Dear lost - please don’t worry about conciseness, that was a lot to summarise and some of us here (waves hand) are more wordy than others.
Well done on taking the first step in posting which can feel a bit daunting. There are some kind wise folks here, with a range of perspectives, who have walked in similar painful shoes. People will try to support you the best they can; you can decide, through trial and error, what works for you and what doesn’t.
Three things struck me from your post.
The first is that you are in a kind of uncertain limbo. Your wife has announced that she is ‘done’ and is talking about separation but, other than moving into the annex, is not presenting you with any kind of concrete plan or proposal. As you have a history of anxiety and depression, that uncertainty makes it even more important to dig deep on taking care of your own physical and mental wellbeing, so well done on getting an IC for yourself.

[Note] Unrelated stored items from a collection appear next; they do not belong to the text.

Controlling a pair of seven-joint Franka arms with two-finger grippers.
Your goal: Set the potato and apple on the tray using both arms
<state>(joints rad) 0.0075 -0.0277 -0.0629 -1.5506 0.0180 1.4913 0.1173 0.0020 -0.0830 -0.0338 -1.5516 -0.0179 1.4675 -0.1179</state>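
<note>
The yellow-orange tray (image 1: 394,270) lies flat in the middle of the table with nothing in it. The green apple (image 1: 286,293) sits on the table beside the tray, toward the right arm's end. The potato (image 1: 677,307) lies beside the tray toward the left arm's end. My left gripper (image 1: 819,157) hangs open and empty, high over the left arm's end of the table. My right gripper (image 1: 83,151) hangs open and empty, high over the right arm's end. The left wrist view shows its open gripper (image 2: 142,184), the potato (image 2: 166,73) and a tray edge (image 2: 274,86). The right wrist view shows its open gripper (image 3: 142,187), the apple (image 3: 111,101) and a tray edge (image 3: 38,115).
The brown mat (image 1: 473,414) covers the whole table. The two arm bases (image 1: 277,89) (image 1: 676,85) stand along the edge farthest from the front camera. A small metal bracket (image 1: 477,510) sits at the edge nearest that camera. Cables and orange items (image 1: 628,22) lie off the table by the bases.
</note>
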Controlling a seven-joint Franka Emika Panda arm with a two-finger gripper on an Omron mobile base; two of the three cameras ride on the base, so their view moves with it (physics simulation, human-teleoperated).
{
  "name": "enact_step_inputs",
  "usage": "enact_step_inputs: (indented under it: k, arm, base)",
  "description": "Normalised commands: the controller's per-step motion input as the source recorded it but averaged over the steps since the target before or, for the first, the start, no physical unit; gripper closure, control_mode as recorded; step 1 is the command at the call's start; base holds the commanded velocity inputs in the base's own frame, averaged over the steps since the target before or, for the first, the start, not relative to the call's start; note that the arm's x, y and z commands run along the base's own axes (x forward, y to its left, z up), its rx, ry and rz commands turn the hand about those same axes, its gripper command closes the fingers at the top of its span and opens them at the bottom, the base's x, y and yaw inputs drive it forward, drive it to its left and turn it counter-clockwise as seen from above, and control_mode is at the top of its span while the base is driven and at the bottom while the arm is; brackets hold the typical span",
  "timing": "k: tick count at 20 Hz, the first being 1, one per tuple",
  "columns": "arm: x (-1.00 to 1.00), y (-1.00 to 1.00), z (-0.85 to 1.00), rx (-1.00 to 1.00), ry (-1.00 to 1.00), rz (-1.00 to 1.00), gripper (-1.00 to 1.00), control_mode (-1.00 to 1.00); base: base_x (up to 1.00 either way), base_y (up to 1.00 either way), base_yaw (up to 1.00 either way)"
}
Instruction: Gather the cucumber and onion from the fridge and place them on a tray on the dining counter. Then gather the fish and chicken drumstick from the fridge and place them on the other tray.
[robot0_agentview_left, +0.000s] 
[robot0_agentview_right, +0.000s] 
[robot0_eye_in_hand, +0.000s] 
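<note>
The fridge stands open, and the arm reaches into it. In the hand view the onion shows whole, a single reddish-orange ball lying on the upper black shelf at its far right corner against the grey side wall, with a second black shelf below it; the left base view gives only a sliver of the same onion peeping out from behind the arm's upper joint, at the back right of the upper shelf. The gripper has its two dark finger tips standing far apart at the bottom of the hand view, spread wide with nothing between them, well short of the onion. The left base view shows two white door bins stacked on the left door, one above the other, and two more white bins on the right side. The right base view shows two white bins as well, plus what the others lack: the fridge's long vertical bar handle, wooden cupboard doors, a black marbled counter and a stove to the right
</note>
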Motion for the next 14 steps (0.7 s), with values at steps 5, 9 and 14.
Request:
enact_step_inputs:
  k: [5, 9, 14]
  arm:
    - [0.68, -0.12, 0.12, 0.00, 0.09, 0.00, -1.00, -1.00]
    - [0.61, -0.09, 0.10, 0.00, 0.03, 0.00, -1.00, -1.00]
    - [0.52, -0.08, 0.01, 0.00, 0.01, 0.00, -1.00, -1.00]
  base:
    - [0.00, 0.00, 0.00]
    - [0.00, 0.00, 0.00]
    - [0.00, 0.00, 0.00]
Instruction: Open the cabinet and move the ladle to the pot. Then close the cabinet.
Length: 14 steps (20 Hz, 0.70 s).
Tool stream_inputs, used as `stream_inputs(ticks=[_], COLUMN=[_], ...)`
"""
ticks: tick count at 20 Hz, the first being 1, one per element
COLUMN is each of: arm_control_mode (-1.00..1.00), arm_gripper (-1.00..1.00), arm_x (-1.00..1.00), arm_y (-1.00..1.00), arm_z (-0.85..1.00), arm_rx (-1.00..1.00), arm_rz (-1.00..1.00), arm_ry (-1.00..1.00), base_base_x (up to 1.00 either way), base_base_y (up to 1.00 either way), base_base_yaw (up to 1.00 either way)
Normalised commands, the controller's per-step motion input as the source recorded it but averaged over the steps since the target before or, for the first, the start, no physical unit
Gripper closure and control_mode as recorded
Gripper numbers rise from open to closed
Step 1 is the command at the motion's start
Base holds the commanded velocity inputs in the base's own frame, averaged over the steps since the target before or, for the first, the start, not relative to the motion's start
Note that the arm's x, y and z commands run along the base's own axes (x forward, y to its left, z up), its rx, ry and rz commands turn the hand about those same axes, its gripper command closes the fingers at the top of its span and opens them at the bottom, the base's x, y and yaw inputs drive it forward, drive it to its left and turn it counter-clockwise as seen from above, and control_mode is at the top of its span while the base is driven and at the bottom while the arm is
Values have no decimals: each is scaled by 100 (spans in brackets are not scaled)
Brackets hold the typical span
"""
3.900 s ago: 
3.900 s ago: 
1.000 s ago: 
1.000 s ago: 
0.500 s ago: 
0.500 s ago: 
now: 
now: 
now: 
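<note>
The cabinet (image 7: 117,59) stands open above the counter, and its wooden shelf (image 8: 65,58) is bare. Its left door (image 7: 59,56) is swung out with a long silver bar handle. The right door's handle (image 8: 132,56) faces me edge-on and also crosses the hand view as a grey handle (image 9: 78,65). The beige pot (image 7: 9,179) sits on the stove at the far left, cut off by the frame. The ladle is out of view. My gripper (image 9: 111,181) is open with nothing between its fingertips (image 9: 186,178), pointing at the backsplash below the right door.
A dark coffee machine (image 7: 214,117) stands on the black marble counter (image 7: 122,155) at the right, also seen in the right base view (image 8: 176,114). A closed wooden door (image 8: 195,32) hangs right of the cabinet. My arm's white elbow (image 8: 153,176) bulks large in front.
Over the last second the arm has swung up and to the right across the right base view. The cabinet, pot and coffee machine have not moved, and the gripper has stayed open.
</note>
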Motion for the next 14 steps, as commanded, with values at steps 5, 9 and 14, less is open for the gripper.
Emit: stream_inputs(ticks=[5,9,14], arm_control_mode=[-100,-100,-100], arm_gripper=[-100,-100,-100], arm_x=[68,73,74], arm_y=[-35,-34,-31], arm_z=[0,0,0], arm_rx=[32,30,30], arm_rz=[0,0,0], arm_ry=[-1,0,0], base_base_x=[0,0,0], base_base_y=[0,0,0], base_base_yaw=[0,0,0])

The second is that, from your POV, you have a pattern of over functioning in your marriage and your wife a history of underfunctioning with the adult stuff of life. Is that true as parents? Is that true in work life or life outside the home? That dynamic is not unusual here....and you are right that it can foster some inadvertently unhealthy patterns like control and codependency and avoidance of accountability. Your IC will doubtless help you reflect on what you get from being an overfunctioner lol. My best advice is that you start asking yourself some very practical questions about what belongs on your side of the street and what does not, what you can control directly and what you cannot. And to figure out how to set healthy boundaries about how you want to function that are not about trying to punish or control or fix anyone else. Imho changing those overfunction/under function patterns usually needs some work on boundaries and, bc patterns exist bc both folks get something from them, the other person tends not to react too well when you change your own behaviour. (Hint....other people’s thoughts, feelings, actions and POV is usually not in our hands....but we have choices for our own and how we respond to events.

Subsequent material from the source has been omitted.